L’explication du réveil est toute différente. À vrai dire, il était prévu. Depuis quelque temps, en effet, Gésine avait un sommeil moins profond et une respiration moins régulière, elle s’agitait plus que de coutume et remuait fréquemment les mains sur la couverture de son lit. Tous ces phénomènes répondent à des ébauches de crise hystérique, lesquels coïncident avec la restauration des diverses sensibilités et annonce un prochain réveil.
Le tocsin ne semble donc pas avoir joué un rôle pleinement efficient dans la production du réveil. Il y a cependant, là, plus qu’une simple coïncidence. De même qu’une goutte d’eau fait déborder un vase jusqu’au bord, de même, par un minuscule « travail décrochant », comme on dit en mécanique, cette impression positive, affectant un sens en voie de restauration, a fait appel à un réveil qui était imminent. Ce réveil se serait effectué comme les autres fois, spontanément, à brève échéance, si la chiquenaude sensorielle que l’on sait n’en avait précipité l’apparition.
Reste à expliquer pourquoi les sensibilités inhibées se sont restaurées petit à petit et pourquoi l’organisme tout entier s’est insensiblement rapproché de la veille normale.

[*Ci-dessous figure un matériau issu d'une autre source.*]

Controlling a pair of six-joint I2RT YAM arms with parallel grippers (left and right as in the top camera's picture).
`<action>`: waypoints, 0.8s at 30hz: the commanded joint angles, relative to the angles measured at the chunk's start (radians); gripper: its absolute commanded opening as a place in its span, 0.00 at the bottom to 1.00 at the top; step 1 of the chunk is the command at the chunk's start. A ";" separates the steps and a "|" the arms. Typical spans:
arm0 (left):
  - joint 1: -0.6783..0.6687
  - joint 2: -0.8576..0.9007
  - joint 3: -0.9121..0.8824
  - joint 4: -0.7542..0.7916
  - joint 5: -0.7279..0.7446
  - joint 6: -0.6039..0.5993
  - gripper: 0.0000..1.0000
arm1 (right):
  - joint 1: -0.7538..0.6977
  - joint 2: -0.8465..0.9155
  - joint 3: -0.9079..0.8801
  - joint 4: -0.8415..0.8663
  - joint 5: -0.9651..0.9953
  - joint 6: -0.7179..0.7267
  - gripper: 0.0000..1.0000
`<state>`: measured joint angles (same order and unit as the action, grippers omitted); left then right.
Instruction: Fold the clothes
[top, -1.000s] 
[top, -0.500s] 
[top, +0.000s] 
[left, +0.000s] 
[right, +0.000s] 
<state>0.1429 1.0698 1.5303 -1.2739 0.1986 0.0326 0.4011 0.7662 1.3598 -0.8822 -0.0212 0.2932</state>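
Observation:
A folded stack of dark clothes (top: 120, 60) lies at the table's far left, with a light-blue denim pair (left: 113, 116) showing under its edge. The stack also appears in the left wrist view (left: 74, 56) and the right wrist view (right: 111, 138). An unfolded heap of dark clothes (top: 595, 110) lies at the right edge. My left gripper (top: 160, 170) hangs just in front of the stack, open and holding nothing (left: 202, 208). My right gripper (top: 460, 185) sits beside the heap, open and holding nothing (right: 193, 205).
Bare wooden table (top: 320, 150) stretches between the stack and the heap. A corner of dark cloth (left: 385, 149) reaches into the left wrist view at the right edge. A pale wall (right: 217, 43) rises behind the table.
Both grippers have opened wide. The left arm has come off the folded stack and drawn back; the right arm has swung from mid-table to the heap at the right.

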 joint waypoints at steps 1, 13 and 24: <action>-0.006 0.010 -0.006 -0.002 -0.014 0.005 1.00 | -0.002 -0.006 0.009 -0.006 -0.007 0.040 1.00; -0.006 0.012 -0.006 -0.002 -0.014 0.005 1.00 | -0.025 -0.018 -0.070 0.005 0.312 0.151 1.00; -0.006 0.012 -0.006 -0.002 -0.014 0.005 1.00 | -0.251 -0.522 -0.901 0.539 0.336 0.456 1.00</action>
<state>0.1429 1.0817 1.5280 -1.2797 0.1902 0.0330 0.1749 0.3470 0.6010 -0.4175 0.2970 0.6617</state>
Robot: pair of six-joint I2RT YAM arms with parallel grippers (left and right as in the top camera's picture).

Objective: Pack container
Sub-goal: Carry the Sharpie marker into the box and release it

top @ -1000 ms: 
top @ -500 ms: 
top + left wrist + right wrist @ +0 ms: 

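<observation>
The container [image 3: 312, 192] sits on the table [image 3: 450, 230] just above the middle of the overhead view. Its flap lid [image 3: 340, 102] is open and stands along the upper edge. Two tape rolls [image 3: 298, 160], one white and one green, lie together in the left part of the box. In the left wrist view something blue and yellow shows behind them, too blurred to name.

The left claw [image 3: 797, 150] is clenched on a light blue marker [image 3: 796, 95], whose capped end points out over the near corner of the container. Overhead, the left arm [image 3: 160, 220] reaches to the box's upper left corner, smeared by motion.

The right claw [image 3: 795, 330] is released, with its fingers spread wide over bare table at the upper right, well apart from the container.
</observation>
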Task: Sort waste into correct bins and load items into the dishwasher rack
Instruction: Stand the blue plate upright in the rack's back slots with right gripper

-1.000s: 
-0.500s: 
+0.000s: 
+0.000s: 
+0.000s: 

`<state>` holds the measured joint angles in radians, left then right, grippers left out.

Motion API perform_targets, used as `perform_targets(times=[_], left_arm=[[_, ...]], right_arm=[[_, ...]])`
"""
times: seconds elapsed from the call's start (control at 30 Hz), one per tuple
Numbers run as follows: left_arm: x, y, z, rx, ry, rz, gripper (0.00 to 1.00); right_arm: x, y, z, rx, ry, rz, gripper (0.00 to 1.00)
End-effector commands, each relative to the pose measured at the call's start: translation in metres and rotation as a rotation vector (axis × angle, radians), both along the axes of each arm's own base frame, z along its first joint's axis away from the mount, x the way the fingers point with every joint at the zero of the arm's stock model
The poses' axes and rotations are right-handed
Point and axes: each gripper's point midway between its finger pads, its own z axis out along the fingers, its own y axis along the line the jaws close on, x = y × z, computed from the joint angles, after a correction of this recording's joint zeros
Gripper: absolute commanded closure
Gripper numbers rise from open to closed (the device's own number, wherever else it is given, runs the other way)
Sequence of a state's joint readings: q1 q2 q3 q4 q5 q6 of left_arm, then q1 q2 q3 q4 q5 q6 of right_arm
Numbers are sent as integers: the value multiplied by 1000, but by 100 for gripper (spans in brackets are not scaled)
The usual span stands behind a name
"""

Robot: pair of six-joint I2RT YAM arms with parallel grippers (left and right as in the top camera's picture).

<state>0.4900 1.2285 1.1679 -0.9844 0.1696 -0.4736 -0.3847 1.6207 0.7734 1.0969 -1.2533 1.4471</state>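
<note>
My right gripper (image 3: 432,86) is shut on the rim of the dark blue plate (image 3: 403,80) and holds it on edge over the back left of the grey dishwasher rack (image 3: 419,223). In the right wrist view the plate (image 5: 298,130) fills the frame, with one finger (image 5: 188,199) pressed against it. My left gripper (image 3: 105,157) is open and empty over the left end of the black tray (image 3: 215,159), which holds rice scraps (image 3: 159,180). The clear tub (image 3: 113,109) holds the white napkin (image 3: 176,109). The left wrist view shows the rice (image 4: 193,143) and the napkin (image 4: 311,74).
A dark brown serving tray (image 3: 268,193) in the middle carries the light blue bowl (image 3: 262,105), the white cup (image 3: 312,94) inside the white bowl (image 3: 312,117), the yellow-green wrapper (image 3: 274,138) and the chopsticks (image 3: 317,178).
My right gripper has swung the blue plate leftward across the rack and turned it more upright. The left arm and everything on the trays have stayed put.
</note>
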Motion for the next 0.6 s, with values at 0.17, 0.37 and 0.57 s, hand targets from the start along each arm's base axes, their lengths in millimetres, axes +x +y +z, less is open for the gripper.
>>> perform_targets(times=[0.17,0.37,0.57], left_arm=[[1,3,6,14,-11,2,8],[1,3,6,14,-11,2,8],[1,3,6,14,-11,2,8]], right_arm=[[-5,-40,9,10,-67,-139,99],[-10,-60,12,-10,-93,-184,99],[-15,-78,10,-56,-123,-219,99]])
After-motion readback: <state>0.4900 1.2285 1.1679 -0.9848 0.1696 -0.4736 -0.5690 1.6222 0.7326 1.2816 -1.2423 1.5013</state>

Lorsqu’elle est réveillée, Gésine était albuminurique. Dans le cours de la même année 1903, la dormeuse de Thenelles, avant d’être emportée par une tuberculose à marche rapide, s’est réveillée pendant quelques jours. De même, Eudoxie, qui fut hospitalisée jadis à la Salpêtrière dans le service de M. Jules voisin, se réveilla quelque heures avant de succomber a une pneumonie. Or, qu’il s’agisse de la toxine tuberculeuse, de la toxine pneumonique ou d’une intoxication quelconque, celle, par exemple, que produit l’albumine, nous avons affaire, semble-t-il, à des espèces d’un même genre. Nous savons déjà que les intoxications à elle seule, font appel à l’hystérie ; si, par contre, il était vrai qu’une intoxication intercurrente guérit les troubles hystériques, une fois constitués, nous aurions là une nouvelle confirmation de la loi formulée par Dumontpalier : « l’agent qui fait, défait. » L’intoxication, chez les hystériques, (tout comme, d’ailleurs, le traumatisme) est un agent de désagrégation et de dissociation fonctionnelle. Dissociant l’équilibre normal, elle fait le désordre ; mais dissociant les désordres, elle peut ramener l’ordre. Autrement dit elle rompt l’assiette fonctionnelle sur laquelle elle agit : dans le cas d’une sensibilité normale, elle provoque des anesthésies ou des hyperesthésies ou les deux à la fois ; dans le [p. 113] cas d’anesthésie ou d’hyperesthésie, elle ramène l’esthésie. Cette interprétation n’est, il est vrai, qu’une hypothèse, mais vraisemblable, rationnelle et en accord avec les faits observés ; si elle se confirme, elle permettra de faire rentrer dans les grandes lois de la pathologie générale ces réveils, en apparence subits, qui nous déconcertent, précisément parce que leur mécanisme étiologique nous a échappé jusqu’alors.